Prompt -> Using the word "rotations" as the filter, copy each matching line from the records.

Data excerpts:
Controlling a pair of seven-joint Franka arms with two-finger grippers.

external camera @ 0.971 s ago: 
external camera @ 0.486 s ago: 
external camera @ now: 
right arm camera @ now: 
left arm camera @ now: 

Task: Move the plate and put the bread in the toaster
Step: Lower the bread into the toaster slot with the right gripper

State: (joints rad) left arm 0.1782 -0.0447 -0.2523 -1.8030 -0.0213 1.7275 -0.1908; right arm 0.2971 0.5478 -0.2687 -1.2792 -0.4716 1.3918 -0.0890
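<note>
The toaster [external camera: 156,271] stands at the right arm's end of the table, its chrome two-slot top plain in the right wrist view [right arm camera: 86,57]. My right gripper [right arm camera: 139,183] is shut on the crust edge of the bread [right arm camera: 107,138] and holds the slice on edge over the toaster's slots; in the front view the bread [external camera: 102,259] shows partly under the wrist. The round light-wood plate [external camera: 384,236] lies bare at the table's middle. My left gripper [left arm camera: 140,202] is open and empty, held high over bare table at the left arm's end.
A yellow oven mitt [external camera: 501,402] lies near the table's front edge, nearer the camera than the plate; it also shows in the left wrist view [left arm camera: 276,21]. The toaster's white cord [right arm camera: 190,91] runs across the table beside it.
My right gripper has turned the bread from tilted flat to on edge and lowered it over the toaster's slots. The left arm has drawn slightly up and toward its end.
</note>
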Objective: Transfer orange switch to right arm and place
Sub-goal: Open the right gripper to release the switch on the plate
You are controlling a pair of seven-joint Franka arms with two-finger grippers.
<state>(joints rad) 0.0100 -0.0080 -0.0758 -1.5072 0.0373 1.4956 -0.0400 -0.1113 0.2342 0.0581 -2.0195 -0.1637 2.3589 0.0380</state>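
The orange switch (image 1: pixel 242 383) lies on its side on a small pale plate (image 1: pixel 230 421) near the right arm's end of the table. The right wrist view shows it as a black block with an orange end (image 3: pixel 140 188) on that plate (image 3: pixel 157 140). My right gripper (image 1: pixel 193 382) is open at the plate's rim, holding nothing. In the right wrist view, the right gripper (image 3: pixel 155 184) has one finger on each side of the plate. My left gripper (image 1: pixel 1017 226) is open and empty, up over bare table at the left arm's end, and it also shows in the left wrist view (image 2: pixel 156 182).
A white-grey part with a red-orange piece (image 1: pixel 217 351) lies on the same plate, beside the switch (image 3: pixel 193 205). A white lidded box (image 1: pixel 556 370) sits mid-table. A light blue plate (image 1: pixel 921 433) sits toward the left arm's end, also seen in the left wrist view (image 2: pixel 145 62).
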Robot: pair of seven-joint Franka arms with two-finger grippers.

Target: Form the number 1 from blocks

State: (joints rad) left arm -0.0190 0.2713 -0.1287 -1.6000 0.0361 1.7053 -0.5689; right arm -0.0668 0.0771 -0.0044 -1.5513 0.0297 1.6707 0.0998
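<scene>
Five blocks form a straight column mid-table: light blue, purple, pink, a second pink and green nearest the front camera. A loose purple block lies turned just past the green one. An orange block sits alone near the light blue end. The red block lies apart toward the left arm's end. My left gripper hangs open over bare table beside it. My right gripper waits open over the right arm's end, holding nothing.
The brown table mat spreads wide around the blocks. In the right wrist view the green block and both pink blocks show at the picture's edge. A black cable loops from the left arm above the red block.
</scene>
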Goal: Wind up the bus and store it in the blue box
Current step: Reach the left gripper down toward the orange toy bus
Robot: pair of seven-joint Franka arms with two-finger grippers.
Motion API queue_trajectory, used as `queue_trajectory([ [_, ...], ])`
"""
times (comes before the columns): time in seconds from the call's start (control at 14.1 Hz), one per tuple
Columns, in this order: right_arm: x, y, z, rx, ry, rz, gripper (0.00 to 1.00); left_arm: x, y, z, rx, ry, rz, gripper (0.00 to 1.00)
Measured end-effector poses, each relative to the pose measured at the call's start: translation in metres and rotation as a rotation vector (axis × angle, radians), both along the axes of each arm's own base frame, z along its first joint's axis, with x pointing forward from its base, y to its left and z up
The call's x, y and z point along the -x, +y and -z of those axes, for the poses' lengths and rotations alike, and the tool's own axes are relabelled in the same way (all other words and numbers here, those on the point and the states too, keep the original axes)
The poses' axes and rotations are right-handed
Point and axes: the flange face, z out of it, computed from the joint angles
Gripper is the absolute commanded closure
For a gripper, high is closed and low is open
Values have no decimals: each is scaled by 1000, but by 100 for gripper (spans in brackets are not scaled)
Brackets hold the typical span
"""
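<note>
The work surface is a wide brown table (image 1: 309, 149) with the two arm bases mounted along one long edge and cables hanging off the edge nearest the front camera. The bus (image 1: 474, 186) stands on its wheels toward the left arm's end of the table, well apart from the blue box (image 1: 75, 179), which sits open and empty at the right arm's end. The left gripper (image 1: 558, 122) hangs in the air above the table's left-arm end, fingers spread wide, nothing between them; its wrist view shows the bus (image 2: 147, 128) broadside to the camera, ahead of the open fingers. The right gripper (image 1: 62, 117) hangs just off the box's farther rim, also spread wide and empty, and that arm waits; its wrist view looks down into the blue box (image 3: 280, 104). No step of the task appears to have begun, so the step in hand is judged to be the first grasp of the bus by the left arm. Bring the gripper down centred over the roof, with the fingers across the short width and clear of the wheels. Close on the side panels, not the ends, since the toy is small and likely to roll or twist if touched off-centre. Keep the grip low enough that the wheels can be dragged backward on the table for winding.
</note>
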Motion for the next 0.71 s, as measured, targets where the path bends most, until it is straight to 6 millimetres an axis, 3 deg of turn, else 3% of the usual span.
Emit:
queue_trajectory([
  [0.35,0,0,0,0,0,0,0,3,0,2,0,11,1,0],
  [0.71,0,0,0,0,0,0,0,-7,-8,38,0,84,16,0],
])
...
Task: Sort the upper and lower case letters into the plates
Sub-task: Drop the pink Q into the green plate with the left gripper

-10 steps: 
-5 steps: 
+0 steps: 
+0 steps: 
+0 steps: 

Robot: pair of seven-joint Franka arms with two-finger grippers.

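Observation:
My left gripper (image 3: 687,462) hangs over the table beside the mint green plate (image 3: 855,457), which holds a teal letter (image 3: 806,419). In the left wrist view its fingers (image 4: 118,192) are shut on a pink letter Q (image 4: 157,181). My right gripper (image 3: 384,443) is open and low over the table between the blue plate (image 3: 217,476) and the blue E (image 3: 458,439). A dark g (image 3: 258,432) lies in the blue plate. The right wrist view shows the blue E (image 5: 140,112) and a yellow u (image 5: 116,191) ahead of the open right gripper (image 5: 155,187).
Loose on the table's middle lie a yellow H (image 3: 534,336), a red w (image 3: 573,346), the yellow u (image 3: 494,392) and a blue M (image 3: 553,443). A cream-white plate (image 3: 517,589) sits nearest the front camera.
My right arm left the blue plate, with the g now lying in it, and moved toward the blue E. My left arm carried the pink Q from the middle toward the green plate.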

Task output ->
The call's x, y and z point along the -x, +y and -z of those axes, for the poses' lengths and rotations alike, and the tool's own axes are relabelled in the same way (all other words and numbers here, those on the point and the states too, keep the original axes)
The poses' axes and rotations are right-handed

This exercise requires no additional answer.